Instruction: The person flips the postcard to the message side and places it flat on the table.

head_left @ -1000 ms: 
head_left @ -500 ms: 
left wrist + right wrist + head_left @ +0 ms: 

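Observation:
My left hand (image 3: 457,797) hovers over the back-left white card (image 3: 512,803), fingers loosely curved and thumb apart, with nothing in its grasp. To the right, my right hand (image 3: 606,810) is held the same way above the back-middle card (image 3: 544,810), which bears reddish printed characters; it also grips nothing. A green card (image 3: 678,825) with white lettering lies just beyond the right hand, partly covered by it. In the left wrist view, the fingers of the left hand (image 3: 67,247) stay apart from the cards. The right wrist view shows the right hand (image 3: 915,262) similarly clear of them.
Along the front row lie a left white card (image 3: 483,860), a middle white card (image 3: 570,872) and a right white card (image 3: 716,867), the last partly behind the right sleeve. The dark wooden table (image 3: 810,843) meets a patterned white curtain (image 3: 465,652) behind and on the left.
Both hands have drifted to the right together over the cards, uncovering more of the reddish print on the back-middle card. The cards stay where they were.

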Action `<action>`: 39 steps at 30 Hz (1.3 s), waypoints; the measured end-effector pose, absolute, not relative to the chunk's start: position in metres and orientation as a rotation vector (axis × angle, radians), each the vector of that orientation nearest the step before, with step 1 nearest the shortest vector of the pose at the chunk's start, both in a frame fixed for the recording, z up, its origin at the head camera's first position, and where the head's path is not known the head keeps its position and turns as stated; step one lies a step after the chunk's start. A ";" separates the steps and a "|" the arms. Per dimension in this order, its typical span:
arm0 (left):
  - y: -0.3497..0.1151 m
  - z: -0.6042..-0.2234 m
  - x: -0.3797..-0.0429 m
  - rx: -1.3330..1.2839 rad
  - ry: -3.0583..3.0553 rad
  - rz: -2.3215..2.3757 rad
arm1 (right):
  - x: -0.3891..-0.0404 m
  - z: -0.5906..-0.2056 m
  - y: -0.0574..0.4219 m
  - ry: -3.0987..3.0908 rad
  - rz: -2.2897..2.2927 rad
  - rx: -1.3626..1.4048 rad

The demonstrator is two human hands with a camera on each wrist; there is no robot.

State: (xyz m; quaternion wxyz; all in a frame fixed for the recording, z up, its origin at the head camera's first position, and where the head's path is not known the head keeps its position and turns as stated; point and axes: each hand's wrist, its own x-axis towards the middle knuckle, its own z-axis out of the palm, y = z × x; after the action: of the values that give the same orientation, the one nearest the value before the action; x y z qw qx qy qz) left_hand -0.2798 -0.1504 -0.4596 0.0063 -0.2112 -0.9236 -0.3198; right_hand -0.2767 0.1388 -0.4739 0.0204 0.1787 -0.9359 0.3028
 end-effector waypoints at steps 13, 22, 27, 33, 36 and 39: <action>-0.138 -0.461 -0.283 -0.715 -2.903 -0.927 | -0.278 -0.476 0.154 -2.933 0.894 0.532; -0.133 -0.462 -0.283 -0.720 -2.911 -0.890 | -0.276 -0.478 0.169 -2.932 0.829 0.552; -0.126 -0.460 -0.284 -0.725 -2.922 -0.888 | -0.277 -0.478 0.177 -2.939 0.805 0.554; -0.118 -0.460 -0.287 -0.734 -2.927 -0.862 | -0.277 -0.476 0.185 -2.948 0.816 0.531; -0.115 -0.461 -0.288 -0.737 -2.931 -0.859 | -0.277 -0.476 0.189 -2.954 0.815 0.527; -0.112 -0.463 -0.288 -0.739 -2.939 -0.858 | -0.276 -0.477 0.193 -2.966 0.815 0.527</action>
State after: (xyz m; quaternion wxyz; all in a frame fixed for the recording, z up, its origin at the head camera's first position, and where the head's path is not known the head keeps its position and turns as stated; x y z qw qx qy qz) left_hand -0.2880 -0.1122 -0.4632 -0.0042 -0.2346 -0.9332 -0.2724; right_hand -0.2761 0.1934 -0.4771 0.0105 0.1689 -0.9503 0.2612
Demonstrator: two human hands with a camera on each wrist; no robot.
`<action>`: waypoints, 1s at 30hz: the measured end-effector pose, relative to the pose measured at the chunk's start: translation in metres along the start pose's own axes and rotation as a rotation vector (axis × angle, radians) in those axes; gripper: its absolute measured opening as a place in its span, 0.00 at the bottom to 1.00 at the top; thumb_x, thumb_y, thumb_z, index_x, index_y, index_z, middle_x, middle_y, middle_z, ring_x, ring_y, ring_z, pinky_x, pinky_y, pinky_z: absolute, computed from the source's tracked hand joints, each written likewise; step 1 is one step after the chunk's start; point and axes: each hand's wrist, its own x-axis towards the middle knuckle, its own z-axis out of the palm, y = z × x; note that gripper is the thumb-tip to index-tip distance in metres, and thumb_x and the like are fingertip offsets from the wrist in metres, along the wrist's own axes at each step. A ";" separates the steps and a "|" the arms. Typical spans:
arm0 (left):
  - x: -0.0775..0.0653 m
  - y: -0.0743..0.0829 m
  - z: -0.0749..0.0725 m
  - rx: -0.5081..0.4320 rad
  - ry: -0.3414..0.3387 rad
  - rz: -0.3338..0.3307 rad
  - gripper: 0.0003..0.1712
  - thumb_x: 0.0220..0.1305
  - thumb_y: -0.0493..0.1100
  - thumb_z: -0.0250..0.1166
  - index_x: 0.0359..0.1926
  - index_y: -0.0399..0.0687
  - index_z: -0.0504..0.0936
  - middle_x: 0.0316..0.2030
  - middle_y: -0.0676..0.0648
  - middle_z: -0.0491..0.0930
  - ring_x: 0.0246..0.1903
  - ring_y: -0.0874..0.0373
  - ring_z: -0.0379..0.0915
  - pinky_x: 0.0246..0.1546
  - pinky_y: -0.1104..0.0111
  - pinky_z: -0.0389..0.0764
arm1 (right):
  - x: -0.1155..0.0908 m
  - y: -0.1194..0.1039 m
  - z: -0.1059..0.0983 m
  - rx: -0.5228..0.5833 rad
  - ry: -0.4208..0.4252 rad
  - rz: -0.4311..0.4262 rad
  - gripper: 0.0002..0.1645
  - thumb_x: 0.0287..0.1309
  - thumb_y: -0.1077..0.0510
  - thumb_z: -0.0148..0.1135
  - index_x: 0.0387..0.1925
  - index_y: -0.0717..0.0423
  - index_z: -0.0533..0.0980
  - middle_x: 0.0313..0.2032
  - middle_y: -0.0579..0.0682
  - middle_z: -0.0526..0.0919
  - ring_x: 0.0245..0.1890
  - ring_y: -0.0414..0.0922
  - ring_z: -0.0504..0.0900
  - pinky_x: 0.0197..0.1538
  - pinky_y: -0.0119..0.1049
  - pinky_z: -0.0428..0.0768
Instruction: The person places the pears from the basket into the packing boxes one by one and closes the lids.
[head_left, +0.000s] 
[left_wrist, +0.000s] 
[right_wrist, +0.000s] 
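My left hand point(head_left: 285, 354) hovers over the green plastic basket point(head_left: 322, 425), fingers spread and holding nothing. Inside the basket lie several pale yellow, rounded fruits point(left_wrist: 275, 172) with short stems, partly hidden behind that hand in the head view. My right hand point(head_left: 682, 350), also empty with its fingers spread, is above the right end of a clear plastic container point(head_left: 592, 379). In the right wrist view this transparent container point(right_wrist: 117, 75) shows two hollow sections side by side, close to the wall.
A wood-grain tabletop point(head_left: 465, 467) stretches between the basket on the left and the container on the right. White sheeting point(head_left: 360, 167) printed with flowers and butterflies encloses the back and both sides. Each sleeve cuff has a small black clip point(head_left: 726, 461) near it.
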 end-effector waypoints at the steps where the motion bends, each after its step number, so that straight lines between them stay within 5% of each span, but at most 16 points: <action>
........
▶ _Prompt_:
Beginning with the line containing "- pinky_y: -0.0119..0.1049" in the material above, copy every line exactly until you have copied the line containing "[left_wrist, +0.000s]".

▶ _Your response_:
  - pinky_y: -0.0119..0.1049
  - pinky_z: -0.0428..0.0768
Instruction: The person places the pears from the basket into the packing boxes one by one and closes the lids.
[head_left, +0.000s] 
[left_wrist, +0.000s] 

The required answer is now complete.